▶ _THE PROBLEM_:
Could you repeat every record exactly as it appears?
========================================
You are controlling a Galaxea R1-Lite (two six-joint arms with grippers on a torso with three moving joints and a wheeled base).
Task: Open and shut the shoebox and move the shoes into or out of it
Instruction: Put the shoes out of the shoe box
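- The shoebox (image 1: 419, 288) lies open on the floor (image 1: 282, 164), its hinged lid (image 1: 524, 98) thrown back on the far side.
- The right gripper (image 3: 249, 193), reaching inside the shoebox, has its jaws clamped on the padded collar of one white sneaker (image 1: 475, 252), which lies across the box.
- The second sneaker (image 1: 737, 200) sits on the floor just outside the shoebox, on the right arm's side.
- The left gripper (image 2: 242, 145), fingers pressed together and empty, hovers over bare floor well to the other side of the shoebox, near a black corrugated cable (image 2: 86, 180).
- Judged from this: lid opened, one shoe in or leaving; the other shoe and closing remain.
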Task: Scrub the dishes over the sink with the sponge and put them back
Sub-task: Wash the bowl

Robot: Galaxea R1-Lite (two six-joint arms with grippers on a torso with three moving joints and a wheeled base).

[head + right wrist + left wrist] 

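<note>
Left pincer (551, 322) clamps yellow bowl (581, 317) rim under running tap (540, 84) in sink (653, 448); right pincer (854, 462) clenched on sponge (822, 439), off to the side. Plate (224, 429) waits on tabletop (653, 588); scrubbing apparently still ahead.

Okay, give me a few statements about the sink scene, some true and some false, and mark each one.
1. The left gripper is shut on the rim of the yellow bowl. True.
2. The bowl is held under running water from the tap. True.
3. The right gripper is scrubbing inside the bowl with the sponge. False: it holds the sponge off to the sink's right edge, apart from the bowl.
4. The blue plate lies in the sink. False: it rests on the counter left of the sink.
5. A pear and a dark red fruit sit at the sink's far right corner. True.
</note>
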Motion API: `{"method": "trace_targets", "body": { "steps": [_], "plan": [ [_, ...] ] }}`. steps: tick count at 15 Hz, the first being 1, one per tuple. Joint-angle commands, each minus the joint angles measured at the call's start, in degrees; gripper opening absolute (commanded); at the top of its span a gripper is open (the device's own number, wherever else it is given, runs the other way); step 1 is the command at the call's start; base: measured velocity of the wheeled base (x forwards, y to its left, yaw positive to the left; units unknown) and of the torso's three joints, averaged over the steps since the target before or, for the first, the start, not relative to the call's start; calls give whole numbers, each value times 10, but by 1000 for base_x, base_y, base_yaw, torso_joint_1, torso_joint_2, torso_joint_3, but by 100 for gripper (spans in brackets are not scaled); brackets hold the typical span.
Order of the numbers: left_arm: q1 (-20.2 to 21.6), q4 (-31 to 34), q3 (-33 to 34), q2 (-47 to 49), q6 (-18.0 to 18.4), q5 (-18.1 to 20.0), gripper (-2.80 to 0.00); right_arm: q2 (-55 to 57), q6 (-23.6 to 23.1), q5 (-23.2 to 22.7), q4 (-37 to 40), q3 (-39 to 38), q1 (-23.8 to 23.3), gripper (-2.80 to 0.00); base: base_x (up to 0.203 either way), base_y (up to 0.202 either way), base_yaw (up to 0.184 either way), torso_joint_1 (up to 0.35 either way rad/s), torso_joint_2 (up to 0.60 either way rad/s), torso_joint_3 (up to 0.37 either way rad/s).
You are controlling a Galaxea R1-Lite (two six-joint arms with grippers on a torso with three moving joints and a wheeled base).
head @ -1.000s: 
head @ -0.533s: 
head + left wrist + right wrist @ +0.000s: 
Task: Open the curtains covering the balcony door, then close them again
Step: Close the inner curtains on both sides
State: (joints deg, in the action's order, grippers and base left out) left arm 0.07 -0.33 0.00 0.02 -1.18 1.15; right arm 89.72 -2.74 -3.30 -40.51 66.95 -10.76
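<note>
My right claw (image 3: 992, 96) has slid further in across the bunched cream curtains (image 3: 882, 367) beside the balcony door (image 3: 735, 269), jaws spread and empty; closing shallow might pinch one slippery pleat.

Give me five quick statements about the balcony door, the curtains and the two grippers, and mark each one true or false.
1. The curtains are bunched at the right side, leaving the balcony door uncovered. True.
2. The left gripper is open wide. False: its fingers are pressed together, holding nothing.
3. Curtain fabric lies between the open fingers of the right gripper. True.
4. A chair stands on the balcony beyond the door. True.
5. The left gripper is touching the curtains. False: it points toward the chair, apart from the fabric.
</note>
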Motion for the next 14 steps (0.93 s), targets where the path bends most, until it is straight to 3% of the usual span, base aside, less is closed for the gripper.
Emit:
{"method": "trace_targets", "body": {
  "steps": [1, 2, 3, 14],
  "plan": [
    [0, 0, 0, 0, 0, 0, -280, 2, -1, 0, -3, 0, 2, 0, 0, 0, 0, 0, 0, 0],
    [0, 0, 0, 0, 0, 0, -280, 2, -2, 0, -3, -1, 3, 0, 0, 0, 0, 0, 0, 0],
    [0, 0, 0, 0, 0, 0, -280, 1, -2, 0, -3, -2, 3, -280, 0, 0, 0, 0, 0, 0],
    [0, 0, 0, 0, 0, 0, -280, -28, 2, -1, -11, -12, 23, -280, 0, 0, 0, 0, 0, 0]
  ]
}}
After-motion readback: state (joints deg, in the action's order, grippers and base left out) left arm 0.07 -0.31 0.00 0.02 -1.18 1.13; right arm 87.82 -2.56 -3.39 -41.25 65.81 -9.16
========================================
▶ _TASK ANSWER_:
You are controlling a Galaxea R1-Lite (two six-joint arms with grippers on a torso with three moving joints and a wheeled base).
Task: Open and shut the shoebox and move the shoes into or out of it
Instruction: Put the shoes out of the shoe box
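- The shoebox (image 1: 419, 288) lies open on the floor (image 1: 282, 164), its hinged lid (image 1: 524, 98) thrown back on the far side.
- The right gripper (image 3: 249, 193), reaching inside the shoebox, has its jaws clamped on the padded collar of one white sneaker (image 1: 475, 252), which lies across the box.
- The second sneaker (image 1: 737, 200) sits on the floor just outside the shoebox, on the right arm's side.
- The left gripper (image 2: 242, 145), fingers pressed together and empty, hovers over bare floor well to the other side of the shoebox, near a black corrugated cable (image 2: 86, 180).
- Judged from this: lid opened, one shoe in or leaving; the other shoe and closing remain.
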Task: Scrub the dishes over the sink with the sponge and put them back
Sub-task: Wash the bowl

Robot: Galaxea R1-Lite (two six-joint arms with grippers on a torso with three moving joints and a wheeled base).

[head + right wrist + left wrist] 

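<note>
Left pincer (551, 322) clamps yellow bowl (581, 317) rim under running tap (540, 84) in sink (653, 448); right pincer (854, 462) clenched on sponge (822, 439), off to the side. Plate (224, 429) waits on tabletop (653, 588); scrubbing apparently still ahead.

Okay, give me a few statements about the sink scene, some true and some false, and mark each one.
1. The left gripper is shut on the rim of the yellow bowl. True.
2. The bowl is held under running water from the tap. True.
3. The right gripper is scrubbing inside the bowl with the sponge. False: it holds the sponge off to the sink's right edge, apart from the bowl.
4. The blue plate lies in the sink. False: it rests on the counter left of the sink.
5. A pear and a dark red fruit sit at the sink's far right corner. True.
</note>
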Motion API: `{"method": "trace_targets", "body": { "steps": [_], "plan": [ [_, ...] ] }}`. steps: tick count at 15 Hz, the first being 1, one per tuple. Joint-angle commands, each minus the joint angles measured at the call's start, in degrees; gripper opening absolute (commanded); at the top of its span a gripper is open (the device's own number, wherever else it is given, runs the other way); step 1 is the command at the call's start; base: measured velocity of the wheeled base (x forwards, y to its left, yaw positive to the left; units unknown) and of the torso's three joints, averaged over the steps since the target before or, for the first, the start, not relative to the call's start; calls give whole numbers, each value times 10, but by 1000 for base_x, base_y, base_yaw, torso_joint_1, torso_joint_2, torso_joint_3, but by 100 for gripper (spans in brackets are not scaled); brackets hold the typical span.
Order of the numbers: left_arm: q1 (-20.2 to 21.6), q4 (-31 to 34), q3 (-33 to 34), q2 (-47 to 49), q6 (-18.0 to 18.4), q5 (-18.1 to 20.0), gripper (-2.80 to 0.00); right_arm: q2 (-55 to 57), q6 (-23.6 to 23.1), q5 (-23.2 to 22.7), q4 (-37 to 40), q3 (-39 to 38), q1 (-23.8 to 23.3), gripper (-2.80 to 0.00); base: base_x (up to 0.203 either way), base_y (up to 0.202 either way), base_yaw (up to 0.184 either way), torso_joint_1 (up to 0.35 either way rad/s), torso_joint_2 (up to 0.60 either way rad/s), torso_joint_3 (up to 0.37 either way rad/s).
You are controlling a Galaxea R1-Lite (two six-joint arms with grippers on a torso with three moving joints and a wheeled base).
head @ -1.000s: 
head @ -0.533s: 
head + left wrist + right wrist @ +0.000s: 
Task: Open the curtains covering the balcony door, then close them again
Step: Close the inner curtains on both sides
State: (joints deg, in the action's order, grippers and base left out) left arm 0.07 -0.33 0.00 0.02 -1.18 1.15; right arm 89.72 -2.74 -3.30 -40.51 66.95 -10.76
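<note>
My right claw (image 3: 992, 96) has slid further in across the bunched cream curtains (image 3: 882, 367) beside the balcony door (image 3: 735, 269), jaws spread and empty; closing shallow might pinch one slippery pleat.

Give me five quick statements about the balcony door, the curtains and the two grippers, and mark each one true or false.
1. The curtains are bunched at the right side, leaving the balcony door uncovered. True.
2. The left gripper is open wide. False: its fingers are pressed together, holding nothing.
3. Curtain fabric lies between the open fingers of the right gripper. True.
4. A chair stands on the balcony beyond the door. True.
5. The left gripper is touching the curtains. False: it points toward the chair, apart from the fabric.
</note>
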Motion for the next 14 steps (0.93 s), targets where the path bends most, until it is straight to 3% of the usual span, base aside, less is closed for the gripper.
Emit:
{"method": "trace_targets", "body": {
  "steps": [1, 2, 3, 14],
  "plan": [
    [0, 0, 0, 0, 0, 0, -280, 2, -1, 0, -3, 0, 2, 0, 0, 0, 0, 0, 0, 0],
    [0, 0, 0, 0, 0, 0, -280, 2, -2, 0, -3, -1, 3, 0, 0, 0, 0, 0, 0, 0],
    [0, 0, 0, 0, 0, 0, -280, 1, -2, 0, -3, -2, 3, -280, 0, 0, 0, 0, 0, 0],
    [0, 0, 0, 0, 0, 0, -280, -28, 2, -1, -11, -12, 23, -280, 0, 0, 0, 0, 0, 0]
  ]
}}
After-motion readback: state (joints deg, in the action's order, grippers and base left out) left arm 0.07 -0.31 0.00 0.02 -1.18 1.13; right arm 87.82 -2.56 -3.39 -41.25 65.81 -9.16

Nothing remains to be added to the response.